### Your instructions
Repeat nothing but the lines below running from the one containing "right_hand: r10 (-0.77" to the one containing "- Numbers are". Keep both end lines.

++++++++++

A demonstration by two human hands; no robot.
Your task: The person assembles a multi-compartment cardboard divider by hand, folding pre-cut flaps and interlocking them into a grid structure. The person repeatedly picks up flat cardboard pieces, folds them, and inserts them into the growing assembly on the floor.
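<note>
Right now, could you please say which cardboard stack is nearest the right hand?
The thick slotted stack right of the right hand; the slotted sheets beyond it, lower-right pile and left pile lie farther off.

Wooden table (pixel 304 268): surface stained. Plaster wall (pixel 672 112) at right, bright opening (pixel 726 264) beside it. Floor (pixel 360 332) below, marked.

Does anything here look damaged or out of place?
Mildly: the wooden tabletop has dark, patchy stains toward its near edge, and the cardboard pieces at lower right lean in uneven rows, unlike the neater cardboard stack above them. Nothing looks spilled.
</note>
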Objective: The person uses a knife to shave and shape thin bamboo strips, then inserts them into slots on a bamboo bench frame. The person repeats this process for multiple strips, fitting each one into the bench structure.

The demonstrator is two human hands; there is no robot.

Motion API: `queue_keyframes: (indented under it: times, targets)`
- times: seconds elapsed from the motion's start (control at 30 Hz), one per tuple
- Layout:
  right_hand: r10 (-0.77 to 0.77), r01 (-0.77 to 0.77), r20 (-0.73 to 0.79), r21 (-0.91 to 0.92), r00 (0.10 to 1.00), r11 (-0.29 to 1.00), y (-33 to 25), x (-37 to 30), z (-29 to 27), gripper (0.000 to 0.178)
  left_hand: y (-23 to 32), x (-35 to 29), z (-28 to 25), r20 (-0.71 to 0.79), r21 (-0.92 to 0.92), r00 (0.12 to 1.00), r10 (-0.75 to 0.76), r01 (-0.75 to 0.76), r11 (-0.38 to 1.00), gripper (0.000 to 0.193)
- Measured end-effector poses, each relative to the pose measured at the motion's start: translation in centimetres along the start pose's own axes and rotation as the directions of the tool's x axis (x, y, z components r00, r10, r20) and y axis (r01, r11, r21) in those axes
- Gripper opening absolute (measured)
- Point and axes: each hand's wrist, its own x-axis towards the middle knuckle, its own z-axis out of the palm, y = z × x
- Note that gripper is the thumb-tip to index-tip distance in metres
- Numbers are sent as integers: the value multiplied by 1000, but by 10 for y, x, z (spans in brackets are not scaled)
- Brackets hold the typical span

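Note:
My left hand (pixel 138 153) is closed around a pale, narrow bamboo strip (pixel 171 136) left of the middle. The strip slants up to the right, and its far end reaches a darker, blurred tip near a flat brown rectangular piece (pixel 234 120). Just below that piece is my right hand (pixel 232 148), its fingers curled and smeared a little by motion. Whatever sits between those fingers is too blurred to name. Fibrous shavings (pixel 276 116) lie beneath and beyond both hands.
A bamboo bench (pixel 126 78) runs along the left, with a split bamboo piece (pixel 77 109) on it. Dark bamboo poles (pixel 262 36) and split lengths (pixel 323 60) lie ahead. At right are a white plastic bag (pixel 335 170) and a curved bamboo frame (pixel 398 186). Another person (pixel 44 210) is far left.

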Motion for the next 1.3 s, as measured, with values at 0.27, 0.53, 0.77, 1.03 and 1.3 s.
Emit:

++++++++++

### Output
  right_hand: r10 (-0.77 to 0.77), r01 (-0.77 to 0.77), r20 (-0.73 to 0.79), r21 (-0.91 to 0.92), r00 (0.10 to 1.00), r11 (-0.29 to 1.00), y (-33 to 25), x (-37 to 30), z (-29 to 27), gripper (0.000 to 0.178)
  left_hand: y (-23 to 32), x (-35 to 29), z (-28 to 25), r20 (-0.71 to 0.79), r21 (-0.92 to 0.92), r00 (0.12 to 1.00), r10 (-0.75 to 0.76), r01 (-0.75 to 0.76), r11 (-0.38 to 1.00), gripper (0.000 to 0.193)
- Measured end-effector poses, each relative to the pose measured at the motion's start: translation in centimetres along the start pose's own axes and rotation as the directions of the tool's x axis (x, y, z components r00, r10, r20) and y axis (r01, r11, r21) in those axes
- Gripper opening absolute (measured)
- Point and axes: each hand's wrist, its own x-axis towards the middle knuckle, its own z-axis out of the palm, y = z × x
- Note that gripper is the thumb-tip to index-tip distance in metres
- Numbers are sent as integers: the value multiplied by 1000, but by 10 for y, x, z (spans in brackets are not scaled)

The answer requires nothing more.